I ride mostly mud trails an have tiny cabin in woods but cabin has no water. Aka. I have no hose. I have access to water but just buckets. I have been letting mud dry an cleaning with dry brush in winter but now that spring is comming I'm thinking I may get a high pressure sprayer? The kind u pump an spray any one else have any tips/ tricks?


----------



## NMKawierider (Apr 11, 2009)

Not enough volume or pressure to do the job. If you have a running stream, how about a gas pressure washer with a filter end on the intake or a 12V pump with wand you can power with the quad.

BTW, letting the mud sit and dry will rust things quickly.
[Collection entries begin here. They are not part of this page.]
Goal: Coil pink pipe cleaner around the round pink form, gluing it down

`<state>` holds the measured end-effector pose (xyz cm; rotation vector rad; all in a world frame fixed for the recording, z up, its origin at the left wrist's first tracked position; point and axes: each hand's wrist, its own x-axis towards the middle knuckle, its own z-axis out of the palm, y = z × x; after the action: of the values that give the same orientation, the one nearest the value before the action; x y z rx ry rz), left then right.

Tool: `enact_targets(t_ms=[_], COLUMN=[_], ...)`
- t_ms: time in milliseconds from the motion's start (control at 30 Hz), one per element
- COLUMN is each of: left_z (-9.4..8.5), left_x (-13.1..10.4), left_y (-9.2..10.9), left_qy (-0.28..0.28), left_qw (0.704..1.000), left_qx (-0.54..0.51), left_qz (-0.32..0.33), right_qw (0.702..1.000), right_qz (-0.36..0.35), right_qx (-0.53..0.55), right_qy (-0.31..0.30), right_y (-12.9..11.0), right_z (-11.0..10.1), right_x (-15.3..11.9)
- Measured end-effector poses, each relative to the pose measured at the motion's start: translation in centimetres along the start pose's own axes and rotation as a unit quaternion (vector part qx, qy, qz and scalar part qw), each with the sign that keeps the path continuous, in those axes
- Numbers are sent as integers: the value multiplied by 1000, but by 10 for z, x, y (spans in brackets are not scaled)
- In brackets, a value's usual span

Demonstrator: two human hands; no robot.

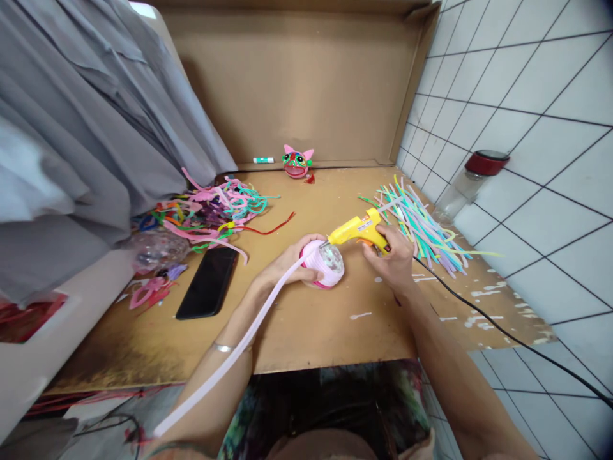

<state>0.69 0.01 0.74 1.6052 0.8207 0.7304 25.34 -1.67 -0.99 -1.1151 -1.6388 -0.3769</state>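
Note:
My left hand [293, 260] is closed around a small round piece [326, 267] wound with pale pink pipe cleaner, with a darker pink band low on its side and a clear part showing at the top. A long pale pink strip [249, 332] runs from this piece down over my left forearm. In my right hand [395, 255] is a yellow glue gun [357, 229], its metal nozzle at the upper edge of the round piece. A black cord [472, 306] trails from the gun to the lower right.
Colourful pipe cleaners [215, 207] lie heaped at the left, with a black phone [207, 284] near them. More strips [421, 223] and a red-lidded jar [467, 185] are at the right. A pink-eared figure [297, 163] and a glue stick [263, 160] sit at the back.

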Motion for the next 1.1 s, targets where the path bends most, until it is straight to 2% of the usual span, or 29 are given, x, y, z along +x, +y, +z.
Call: enact_targets(t_ms=[533, 767, 967, 1100], left_z=[0, 0, 2, 2], left_x=[0, 0, -1, -1], left_y=[-1, 1, 3, 2], left_qy=[-1, -1, 0, 0], left_qw=[1000, 1000, 1000, 1000], left_qx=[0, -3, -8, -6], left_qz=[-3, -6, -8, -11], right_qw=[1000, 999, 1000, 1000], right_qz=[-21, 34, -4, -6], right_qx=[12, 25, 22, 18], right_qy=[14, 8, 5, 7], right_y=[1, 5, 1, 1], right_z=[-1, -2, -2, -1], right_x=[1, 0, 1, 1])
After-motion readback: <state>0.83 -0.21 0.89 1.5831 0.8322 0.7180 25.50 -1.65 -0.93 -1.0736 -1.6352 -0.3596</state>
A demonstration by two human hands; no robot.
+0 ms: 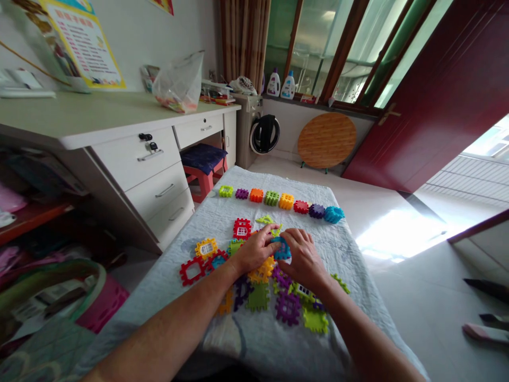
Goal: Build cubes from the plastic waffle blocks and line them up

Should get it off asap somehow.


----------



## argus333 (Feb 24, 2016)

Ya I agree that's why I'm looking into gettin it off... No stream on property but have access to spring but hav to fill buckets, I'll look into gas pump


----------



## Polaris425 (Dec 16, 2004)

Ride it through the creek a few times?


Posted via TapaTalk for iPhone6


----------



## argus333 (Feb 24, 2016)

That's the easiest


----------



## NMKawierider (Apr 11, 2009)

Load it up..take it to a car wash.


----------



## argus333 (Feb 24, 2016)

Ya that's a option but time I get back to cabin it will be covered in mud again, road out is muddiest of them all...


----------



## dave9252 (May 1, 2016)

A hand pump weed sprayer would work, just lots of filling and pumping.


----------



## argus333 (Feb 24, 2016)

Ya that's what I've been doing now works great... Thanks


----------



## Polaris425 (Dec 16, 2004)

I think one thing that would help the most is a good coat of something slick before heading out, while it's clean...

I use to take the tire wet gel and rub my plastics down good w/ it. Would make them shine. Also made them greasy, but, helped all the mud slide right off. 

You could probably achieve a similar result with a good coat of marine or RV grade wax, that's made for multiple surfaces (i.e. plastic).

I've even known people, and been known to do it myself, who sprayed the underside of the fenders really good with PAM. lol


----------



## Ole Nasty (Jul 7, 2012)

Order some Maxima SC1, it repels mud pretty good.


----------



## beepin (Aug 28, 2014)

Look for something like this, a buddy here have one for his truck:

Amazon.com : OUTXPRO Portable Car Spray Washer - 130 psi 12v Water Pump - Plastic Tank Sprayer - High Pressure Water Jet with Multiple Cleaning Uses : Sports & Outdoors


----------



## argus333 (Feb 24, 2016)

I've been using wd 40 it's been working great with the pump sprayer I can get into all the small areas no prob. An everything comes off an the the nex week I clean and spray it all over again... No mud at all


----------